----- DATASET RECORDS -----
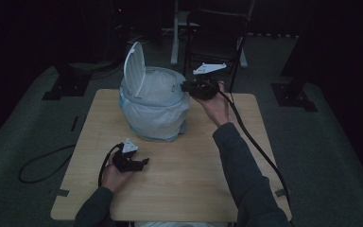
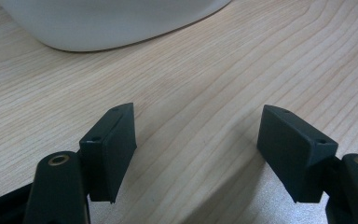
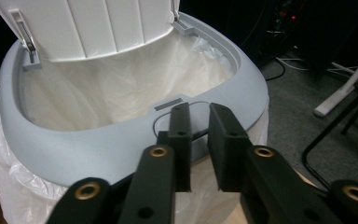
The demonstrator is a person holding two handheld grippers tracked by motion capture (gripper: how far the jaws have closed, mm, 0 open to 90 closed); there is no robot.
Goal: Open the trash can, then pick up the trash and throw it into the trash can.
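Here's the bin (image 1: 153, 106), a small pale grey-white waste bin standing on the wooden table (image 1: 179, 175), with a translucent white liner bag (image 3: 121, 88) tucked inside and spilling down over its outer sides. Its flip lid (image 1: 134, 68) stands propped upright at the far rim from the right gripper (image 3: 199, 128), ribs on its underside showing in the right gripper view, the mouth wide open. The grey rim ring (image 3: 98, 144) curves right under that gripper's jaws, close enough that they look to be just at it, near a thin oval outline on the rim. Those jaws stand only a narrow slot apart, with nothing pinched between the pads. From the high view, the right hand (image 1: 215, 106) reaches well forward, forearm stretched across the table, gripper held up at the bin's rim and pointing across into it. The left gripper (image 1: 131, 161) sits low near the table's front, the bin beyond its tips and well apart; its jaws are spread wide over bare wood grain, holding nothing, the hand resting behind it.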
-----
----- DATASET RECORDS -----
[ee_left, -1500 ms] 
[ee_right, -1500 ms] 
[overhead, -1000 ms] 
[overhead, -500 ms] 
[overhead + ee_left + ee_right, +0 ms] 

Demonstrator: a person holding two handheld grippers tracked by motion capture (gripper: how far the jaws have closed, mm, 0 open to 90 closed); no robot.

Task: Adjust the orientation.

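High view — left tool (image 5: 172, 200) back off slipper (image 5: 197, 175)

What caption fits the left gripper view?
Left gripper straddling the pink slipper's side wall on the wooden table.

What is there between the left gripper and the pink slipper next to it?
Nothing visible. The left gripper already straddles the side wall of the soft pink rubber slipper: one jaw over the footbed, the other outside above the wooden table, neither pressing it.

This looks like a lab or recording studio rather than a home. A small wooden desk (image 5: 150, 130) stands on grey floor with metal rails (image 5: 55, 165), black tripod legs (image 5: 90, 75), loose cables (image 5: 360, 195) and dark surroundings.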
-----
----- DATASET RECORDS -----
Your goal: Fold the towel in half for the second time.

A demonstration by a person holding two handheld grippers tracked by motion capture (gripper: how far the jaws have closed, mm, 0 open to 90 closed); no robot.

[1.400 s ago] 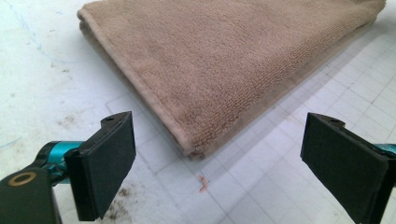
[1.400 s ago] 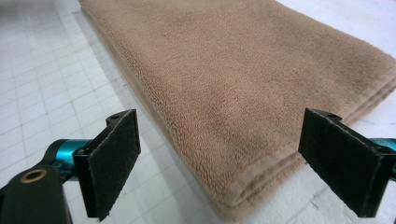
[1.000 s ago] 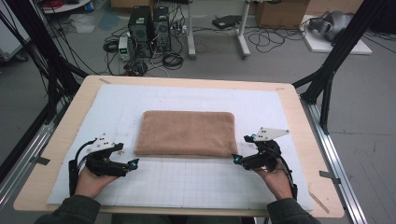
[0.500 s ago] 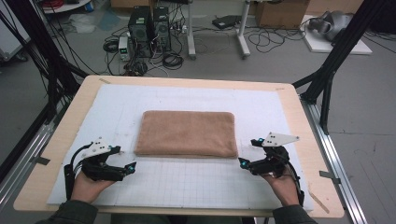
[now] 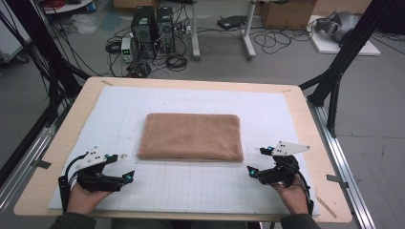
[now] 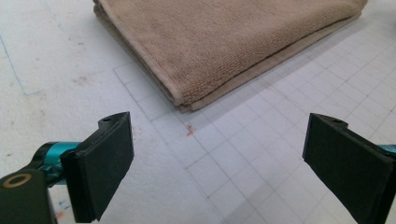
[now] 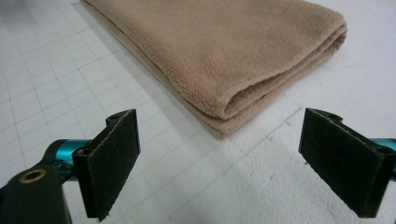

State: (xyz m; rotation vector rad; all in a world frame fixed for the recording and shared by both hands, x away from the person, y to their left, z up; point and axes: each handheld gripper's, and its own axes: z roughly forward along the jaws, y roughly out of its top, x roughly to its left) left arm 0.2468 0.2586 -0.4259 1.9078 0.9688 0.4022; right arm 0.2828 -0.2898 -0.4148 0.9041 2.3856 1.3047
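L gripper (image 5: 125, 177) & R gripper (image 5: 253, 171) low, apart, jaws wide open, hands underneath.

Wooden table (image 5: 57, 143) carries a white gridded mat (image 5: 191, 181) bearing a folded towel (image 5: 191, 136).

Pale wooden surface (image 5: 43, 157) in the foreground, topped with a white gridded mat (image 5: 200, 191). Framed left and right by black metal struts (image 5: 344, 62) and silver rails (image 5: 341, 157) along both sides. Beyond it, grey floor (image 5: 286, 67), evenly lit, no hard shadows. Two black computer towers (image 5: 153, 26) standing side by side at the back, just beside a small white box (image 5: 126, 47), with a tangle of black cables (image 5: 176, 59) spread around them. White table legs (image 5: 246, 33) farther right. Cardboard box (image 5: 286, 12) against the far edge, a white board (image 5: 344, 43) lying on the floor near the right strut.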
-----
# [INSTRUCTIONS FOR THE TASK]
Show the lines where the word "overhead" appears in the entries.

# [SOLUTION TO THE PROBLEM]
[overhead, -1000 ms] 
[overhead, -500 ms] 
[overhead + ee_left + ee_right, +0 ms] 

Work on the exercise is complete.